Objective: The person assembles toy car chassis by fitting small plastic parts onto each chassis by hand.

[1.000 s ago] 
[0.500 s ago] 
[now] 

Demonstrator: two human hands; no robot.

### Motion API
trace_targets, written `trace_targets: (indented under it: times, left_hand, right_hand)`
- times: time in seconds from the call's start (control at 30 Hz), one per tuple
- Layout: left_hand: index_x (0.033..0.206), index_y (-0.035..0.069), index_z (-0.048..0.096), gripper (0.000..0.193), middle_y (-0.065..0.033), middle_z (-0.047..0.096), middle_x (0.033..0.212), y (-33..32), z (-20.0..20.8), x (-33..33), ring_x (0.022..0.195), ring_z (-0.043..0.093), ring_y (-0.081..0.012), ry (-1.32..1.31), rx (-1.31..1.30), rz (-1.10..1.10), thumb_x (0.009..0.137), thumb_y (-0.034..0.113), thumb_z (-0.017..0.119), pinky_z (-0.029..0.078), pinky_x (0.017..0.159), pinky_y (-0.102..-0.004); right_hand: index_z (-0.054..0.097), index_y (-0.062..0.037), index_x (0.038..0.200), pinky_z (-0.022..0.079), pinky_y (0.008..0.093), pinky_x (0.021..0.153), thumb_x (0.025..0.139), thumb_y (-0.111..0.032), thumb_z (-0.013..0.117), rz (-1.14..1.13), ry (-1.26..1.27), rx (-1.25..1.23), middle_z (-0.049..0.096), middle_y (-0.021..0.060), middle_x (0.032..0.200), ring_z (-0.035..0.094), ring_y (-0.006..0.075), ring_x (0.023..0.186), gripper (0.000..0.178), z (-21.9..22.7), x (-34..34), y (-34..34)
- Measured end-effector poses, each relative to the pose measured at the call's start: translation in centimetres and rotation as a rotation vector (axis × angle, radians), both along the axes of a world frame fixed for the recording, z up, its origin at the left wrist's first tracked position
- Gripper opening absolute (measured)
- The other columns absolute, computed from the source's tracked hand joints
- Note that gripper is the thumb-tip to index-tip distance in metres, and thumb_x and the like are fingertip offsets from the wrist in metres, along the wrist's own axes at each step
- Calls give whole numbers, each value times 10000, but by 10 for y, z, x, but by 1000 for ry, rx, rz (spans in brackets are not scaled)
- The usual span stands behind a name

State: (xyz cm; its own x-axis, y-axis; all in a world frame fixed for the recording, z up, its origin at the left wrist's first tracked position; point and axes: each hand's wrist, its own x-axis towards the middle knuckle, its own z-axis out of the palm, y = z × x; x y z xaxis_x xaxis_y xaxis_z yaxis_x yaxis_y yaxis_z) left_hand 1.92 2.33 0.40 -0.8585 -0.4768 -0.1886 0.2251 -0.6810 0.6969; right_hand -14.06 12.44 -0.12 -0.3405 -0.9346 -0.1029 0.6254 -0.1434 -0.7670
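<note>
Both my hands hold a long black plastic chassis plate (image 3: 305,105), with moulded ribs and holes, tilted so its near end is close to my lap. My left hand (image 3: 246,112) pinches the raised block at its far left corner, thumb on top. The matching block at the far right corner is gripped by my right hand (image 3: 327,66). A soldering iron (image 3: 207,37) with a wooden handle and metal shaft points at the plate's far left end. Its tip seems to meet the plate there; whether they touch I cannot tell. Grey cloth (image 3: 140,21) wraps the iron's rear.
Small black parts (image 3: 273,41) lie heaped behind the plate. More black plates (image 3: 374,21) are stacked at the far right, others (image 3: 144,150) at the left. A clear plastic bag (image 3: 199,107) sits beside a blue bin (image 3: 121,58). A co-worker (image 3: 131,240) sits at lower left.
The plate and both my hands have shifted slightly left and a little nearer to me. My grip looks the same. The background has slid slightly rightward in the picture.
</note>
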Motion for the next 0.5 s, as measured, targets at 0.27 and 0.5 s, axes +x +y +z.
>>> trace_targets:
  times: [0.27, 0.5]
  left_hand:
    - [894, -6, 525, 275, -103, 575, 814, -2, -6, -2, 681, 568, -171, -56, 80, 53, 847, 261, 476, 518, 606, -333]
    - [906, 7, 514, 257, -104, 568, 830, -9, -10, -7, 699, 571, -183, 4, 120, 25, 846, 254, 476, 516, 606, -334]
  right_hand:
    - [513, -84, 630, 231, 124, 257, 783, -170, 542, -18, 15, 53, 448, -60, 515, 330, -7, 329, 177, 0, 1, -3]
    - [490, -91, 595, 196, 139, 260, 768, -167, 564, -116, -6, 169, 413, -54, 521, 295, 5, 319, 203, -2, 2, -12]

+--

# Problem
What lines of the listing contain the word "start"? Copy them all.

# Response below
- times: time in seconds from the call's start (control at 30 Hz), one per tuple
- Measured end-effector poses, each relative to the pose measured at the call's start: translation in centimetres and rotation as a rotation vector (axis × angle, radians), both along the axes of a world frame fixed for the recording, z up, its origin at the left wrist's first tracked position

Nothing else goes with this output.